# Work instruction
Every line of the data below should be printed exactly.

# Exercise inputs
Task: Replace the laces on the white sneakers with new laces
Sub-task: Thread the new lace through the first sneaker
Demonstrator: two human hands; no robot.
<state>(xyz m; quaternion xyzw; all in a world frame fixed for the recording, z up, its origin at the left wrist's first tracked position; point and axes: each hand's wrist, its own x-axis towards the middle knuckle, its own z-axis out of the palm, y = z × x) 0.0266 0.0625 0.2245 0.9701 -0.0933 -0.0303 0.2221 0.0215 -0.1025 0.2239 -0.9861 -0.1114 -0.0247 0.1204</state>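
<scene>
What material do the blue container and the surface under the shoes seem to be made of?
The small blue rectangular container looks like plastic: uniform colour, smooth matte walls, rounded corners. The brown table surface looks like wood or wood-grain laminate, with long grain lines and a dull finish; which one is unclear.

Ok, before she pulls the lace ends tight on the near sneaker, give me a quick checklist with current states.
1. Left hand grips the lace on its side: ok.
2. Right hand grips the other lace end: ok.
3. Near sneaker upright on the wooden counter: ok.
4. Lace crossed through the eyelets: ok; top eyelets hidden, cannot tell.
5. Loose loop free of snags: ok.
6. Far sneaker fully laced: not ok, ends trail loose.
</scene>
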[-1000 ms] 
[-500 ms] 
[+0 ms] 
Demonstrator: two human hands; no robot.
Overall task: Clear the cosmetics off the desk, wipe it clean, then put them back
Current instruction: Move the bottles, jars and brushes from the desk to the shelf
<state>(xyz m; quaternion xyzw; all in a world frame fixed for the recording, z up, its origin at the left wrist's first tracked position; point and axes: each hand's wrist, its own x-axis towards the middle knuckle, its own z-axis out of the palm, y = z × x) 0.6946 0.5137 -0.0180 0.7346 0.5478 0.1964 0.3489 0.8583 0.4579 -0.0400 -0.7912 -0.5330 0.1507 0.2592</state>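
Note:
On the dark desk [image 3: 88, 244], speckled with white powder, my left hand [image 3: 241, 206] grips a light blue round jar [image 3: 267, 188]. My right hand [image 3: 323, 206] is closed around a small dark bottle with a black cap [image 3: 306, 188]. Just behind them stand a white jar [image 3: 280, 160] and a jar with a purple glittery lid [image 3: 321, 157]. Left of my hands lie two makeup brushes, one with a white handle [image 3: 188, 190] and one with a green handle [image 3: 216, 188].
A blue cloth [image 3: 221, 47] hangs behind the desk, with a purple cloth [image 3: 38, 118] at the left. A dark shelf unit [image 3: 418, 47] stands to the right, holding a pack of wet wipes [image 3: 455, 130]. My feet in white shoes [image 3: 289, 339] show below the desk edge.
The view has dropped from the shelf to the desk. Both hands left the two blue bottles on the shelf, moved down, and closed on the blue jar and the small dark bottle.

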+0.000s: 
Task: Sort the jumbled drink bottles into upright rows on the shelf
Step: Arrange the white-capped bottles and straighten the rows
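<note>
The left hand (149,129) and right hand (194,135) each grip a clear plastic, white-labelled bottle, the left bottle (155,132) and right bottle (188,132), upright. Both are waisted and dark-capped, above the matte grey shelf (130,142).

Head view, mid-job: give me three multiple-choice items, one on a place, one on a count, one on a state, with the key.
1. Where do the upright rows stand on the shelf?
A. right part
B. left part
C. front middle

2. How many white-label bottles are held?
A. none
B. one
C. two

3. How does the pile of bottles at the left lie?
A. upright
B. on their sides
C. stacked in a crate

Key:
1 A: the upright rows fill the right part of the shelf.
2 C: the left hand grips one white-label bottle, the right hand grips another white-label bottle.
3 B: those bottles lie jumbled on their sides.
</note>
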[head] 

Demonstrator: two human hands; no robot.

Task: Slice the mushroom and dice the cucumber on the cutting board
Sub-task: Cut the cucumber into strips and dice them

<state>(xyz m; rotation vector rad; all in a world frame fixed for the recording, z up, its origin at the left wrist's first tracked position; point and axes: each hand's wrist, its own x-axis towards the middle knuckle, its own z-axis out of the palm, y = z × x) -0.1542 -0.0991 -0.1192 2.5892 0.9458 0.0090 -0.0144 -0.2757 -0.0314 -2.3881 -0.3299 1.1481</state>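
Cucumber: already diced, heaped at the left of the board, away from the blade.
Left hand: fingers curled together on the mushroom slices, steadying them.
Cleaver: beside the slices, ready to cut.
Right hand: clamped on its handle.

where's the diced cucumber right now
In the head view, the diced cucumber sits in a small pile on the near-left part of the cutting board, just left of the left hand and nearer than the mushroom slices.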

# Final answer
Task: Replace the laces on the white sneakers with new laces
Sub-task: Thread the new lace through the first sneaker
Demonstrator: two human hands; no robot.
<state>(xyz m; quaternion xyzw; all in a world frame fixed for the recording, z up, its origin at the left wrist's first tracked position; point and axes: each hand's wrist, its own x-axis towards the middle knuckle, its own z-axis out of the palm, y = z × x) 0.0266 0.0625 0.2245 0.9701 -0.0933 -0.0303 0.2221 0.0215 -0.1025 0.2239 -0.9861 -0.1114 -0.0247 0.1204</state>
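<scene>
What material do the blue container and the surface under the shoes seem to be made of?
The small blue rectangular container looks like plastic: uniform colour, smooth matte walls, rounded corners. The brown table surface looks like wood or wood-grain laminate, with long grain lines and a dull finish; which one is unclear.

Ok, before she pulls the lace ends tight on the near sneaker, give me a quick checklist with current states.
1. Left hand grips the lace on its side: ok.
2. Right hand grips the other lace end: ok.
3. Near sneaker upright on the wooden counter: ok.
4. Lace crossed through the eyelets: ok; top eyelets hidden, cannot tell.
5. Loose loop free of snags: ok.
6. Far sneaker fully laced: not ok, ends trail loose.
</scene>
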[-1000 ms] 
[-500 ms] 
[+0 ms] 
Demonstrator: two human hands; no robot.
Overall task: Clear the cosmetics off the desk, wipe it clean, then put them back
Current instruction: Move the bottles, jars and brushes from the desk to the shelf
<state>(xyz m; quaternion xyzw; all in a world frame fixed for the recording, z up, its origin at the left wrist's first tracked position; point and axes: each hand's wrist, its own x-axis towards the middle knuckle, its own z-axis out of the palm, y = z × x) 0.6946 0.5137 -0.0180 0.7346 0.5478 0.1964 0.3489 0.8583 0.4579 -0.0400 -0.7912 -0.5330 0.1507 0.2592</state>
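Note:
On the dark desk [image 3: 88, 244], speckled with white powder, my left hand [image 3: 241, 206] grips a light blue round jar [image 3: 267, 188]. My right hand [image 3: 323, 206] is closed around a small dark bottle with a black cap [image 3: 306, 188]. Just behind them stand a white jar [image 3: 280, 160] and a jar with a purple glittery lid [image 3: 321, 157]. Left of my hands lie two makeup brushes, one with a white handle [image 3: 188, 190] and one with a green handle [image 3: 216, 188].
A blue cloth [image 3: 221, 47] hangs behind the desk, with a purple cloth [image 3: 38, 118] at the left. A dark shelf unit [image 3: 418, 47] stands to the right, holding a pack of wet wipes [image 3: 455, 130]. My feet in white shoes [image 3: 289, 339] show below the desk edge.
The view has dropped from the shelf to the desk. Both hands left the two blue bottles on the shelf, moved down, and closed on the blue jar and the small dark bottle.
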
+0.000s: 
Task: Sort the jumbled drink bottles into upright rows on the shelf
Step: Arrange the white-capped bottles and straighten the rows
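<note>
The left hand (149,129) and right hand (194,135) each grip a clear plastic, white-labelled bottle, the left bottle (155,132) and right bottle (188,132), upright. Both are waisted and dark-capped, above the matte grey shelf (130,142).

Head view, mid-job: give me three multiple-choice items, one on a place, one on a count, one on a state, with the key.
1. Where do the upright rows stand on the shelf?
A. right part
B. left part
C. front middle

2. How many white-label bottles are held?
A. none
B. one
C. two

3. How does the pile of bottles at the left lie?
A. upright
B. on their sides
C. stacked in a crate

Key:
1 A: the upright rows fill the right part of the shelf.
2 C: the left hand grips one white-label bottle, the right hand grips another white-label bottle.
3 B: those bottles lie jumbled on their sides.
</note>
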[head] 

Demonstrator: two human hands; no robot.

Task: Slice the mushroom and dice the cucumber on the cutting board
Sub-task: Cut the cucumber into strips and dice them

<state>(xyz m; rotation vector rad; all in a world frame fixed for the recording, z up, its origin at the left wrist's first tracked position; point and axes: each hand's wrist, its own x-axis towards the middle knuckle, its own z-axis out of the palm, y = z × x) -0.1542 -0.0991 -0.1192 2.5892 0.9458 0.0090 -0.0144 -0.2757 -0.0314 -2.3881 -0.3299 1.1481</state>
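Cucumber: already diced, heaped at the left of the board, away from the blade.
Left hand: fingers curled together on the mushroom slices, steadying them.
Cleaver: beside the slices, ready to cut.
Right hand: clamped on its handle.

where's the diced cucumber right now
In the head view, the diced cucumber sits in a small pile on the near-left part of the cutting board, just left of the left hand and nearer than the mushroom slices.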

What was asked for in the exercise is now done.